Paula Ta-Shma

Research Staff Member, IBM

Dr. Paula Ta-Shma is a Research Staff Member in the Cloud & Data Technologies group at IBM Research – Haifa and is responsible for a group of research efforts in the area of Hybrid Data, with a particular focus on high performance, secure and cost efficient data stores and processing engines. She is particularly interested in performant SQL analytics over Object Storage and leads work on Data Skipping whose work is now integrated into multiple IBM products and services. Previously she led projects in areas such as cloud storage infrastructure for IoT and Continuous Data Protection. Prior to working at IBM Dr. Ta-Shma worked at several companies on Database Management Systems including Informix Software Inc. where she worked on Apache Derby. She holds M.Sc. and PhD degrees in computer science from the Hebrew University of Jerusalem.

Past sessions

The Weather Company (TWC) collects weather data across the globe at the rate of 34 million records per hour, and the TWC History on Demand application serves that historical weather data to users via an API, averaging 600,000 requests per day. Users are increasingly consuming large quantities of historical data to train analytics models, and require efficient asynchronous APIs in addition to existing synchronous ones which use ElasticSearch. We present our architecture for asynchronous data retrieval and explain how we use Spark together with leading edge technologies to achieve an order of magnitude cost reduction while at the same time boosting performance by several orders of magnitude and tripling weather data coverage from land only to global.
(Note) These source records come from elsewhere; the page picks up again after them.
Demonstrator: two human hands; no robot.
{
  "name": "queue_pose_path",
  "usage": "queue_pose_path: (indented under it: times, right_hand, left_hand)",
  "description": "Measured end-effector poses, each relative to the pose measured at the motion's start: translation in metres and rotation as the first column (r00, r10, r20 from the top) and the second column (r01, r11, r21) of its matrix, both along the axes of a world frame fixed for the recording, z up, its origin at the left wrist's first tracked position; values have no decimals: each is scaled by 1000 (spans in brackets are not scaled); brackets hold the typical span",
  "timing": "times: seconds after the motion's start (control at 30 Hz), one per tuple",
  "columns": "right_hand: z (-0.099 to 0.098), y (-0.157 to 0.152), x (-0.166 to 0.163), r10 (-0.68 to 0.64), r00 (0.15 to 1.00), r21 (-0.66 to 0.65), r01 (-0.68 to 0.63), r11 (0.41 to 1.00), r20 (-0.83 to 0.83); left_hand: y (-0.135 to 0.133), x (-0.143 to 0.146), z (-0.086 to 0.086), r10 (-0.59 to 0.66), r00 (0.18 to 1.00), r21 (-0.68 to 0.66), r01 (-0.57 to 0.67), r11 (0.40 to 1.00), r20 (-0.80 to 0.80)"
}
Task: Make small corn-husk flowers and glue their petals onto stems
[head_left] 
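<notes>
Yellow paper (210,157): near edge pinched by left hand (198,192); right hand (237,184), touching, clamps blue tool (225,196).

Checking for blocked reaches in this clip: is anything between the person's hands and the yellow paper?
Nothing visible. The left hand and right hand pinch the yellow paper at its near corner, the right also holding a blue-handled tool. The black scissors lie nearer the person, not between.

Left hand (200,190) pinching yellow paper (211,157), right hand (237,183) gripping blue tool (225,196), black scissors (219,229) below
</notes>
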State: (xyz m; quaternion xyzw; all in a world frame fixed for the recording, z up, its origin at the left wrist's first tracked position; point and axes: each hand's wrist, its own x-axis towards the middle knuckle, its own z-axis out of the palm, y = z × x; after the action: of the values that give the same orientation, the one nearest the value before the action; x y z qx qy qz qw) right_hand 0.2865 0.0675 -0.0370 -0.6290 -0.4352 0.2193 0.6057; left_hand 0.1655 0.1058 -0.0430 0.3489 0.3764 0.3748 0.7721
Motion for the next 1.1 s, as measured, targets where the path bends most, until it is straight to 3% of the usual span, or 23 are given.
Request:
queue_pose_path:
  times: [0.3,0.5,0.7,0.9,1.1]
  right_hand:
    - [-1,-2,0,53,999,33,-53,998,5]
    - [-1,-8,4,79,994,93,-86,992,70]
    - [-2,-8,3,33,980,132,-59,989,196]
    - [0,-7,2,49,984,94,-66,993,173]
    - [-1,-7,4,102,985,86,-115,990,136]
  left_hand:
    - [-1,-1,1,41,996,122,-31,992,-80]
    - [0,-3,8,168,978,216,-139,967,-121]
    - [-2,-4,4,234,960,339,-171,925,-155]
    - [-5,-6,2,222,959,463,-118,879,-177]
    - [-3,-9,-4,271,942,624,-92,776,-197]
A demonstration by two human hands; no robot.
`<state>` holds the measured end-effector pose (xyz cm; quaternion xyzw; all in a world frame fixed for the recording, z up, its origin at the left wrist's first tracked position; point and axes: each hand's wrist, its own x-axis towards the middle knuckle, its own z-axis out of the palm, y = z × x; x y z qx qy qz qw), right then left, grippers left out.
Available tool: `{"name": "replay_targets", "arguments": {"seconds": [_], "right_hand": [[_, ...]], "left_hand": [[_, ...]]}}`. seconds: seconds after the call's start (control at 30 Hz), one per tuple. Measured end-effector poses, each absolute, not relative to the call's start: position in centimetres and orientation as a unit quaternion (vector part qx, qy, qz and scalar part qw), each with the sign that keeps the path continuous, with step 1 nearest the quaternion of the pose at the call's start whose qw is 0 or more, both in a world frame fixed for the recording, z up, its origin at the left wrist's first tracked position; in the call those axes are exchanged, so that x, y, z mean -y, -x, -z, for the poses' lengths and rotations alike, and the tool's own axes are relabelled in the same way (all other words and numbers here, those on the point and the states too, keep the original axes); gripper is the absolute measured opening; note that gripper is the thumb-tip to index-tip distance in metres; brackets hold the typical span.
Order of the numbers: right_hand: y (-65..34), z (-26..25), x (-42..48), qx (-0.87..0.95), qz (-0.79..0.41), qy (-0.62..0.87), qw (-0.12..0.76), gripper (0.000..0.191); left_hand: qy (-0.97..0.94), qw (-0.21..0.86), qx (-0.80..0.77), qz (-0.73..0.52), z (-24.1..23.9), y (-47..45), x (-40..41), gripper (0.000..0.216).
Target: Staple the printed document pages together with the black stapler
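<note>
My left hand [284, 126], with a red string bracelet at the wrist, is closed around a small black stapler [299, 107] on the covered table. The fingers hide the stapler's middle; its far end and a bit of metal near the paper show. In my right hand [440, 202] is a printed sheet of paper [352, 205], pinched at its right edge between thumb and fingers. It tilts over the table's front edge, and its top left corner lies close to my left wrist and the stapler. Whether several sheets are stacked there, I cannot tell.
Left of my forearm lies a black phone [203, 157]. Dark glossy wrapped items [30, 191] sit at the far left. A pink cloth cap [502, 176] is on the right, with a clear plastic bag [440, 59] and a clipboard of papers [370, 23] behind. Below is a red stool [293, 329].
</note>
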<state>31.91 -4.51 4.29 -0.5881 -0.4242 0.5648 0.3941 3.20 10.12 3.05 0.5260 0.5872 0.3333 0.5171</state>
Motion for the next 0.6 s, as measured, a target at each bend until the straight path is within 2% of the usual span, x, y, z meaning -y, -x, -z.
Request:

We use IBM Cloud SQL Query, a serverless SQL service based on Spark, which supports a library of built-in geospatial analytics functions, as well as (geospatial) data skipping, which uses metadata to skip over data irrelevant to queries using those functions. We cover best practices we applied including adoption of the Parquet format, use of a multi-tenant Hive Metastore in SQL Query, continuous ingestion pipelines and periodic geospatial data layout and indexing, and explain the relative importance of each one. We also explain how we implemented geospatial data skipping for Spark, cover additional performance optimizations that were important in practice, and analyze the performance acceleration and cost reductions we achieved.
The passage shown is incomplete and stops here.